What’s the Answer to the Question?
Unfortunately, there is no clear answer to the question of “is medical marijuana allowed in assisted living facilities.” Whether you can use marijuana in an ALF depends on a myriad of factors, including the individual company’s rules, whether or not they are federally funded, or if their physicians and staff are willing to allow weed on the premises. In most cases, assisted care facilities are not legally obliged to let you use cannabis, which means you are relying on their discretion.
We can, however, highlight a few certain facilities that bend over backward to accommodate residents. For example, the Hebrew Home at Riverdale in New York helps its residents to use medical weed. Although its staff won’t store or administer the herb, residents can purchase it from a dispensary, store it in locked boxes in their rooms, and self-administer as needed.
Ultimately, it is the legal issue that causes problems for seniors looking to use marijuana as a form of medication. In most states where cannabis is allowed for medicinal use, the law doesn’t address the possibility that residents of assisted living facilities would want to use it. In Alaska, for example, the medical marijuana law clearly states that a nursing home doesn’t have to cater to the needs of residents who request weed.
However, in states such as Rhode Island, Oregon, and Michigan, “agitation of Alzheimer’s” is regarded as a qualifying condition.
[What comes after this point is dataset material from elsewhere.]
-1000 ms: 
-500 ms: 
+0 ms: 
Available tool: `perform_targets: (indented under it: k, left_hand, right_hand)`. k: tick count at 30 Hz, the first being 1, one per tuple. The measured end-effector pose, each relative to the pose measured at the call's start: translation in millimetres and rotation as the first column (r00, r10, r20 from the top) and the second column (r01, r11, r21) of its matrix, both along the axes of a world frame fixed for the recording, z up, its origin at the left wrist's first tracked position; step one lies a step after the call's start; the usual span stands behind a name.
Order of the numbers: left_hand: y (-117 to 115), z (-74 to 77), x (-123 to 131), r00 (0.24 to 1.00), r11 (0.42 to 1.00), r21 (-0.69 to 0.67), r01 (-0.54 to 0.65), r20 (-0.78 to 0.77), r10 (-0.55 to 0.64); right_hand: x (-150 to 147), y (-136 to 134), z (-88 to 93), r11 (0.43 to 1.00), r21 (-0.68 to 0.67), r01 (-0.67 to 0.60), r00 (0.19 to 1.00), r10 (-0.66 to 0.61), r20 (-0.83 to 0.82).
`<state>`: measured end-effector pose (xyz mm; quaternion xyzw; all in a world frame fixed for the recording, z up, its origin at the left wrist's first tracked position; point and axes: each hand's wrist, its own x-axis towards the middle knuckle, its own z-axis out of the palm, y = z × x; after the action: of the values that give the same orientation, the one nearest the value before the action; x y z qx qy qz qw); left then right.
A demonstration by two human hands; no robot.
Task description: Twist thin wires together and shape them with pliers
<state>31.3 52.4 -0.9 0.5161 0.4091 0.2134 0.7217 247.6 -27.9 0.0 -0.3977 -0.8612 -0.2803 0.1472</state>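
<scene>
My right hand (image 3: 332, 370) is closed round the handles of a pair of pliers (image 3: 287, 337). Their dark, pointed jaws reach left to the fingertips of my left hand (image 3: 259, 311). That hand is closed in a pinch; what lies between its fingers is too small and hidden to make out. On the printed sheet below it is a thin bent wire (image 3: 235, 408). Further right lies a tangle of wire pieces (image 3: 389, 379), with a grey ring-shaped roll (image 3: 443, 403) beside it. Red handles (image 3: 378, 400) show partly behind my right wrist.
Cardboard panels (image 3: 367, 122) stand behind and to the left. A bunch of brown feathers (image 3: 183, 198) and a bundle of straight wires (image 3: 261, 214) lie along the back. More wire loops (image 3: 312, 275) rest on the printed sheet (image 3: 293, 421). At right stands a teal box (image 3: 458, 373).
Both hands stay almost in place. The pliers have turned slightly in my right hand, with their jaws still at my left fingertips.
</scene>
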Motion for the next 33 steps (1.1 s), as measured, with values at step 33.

In Maine, moreover, employees of nursing homes and inpatient hospice workers are allowed to register as a patient’s medical marijuana caregiver.
Ultimately, if a senior citizen is suffering from chronic pain or a neurodegenerative condition, it is absolutely criminal to deny them the right to use medical marijuana if they live in a state where it is legal. Alas, we live in a country where the same facilities routinely pump their residents full of useless and harmful opioids, which only lead to addiction and side effects. In the end, as you might have guessed, federal dollars dictate most of the marijuana-related decisions in ALF facilities.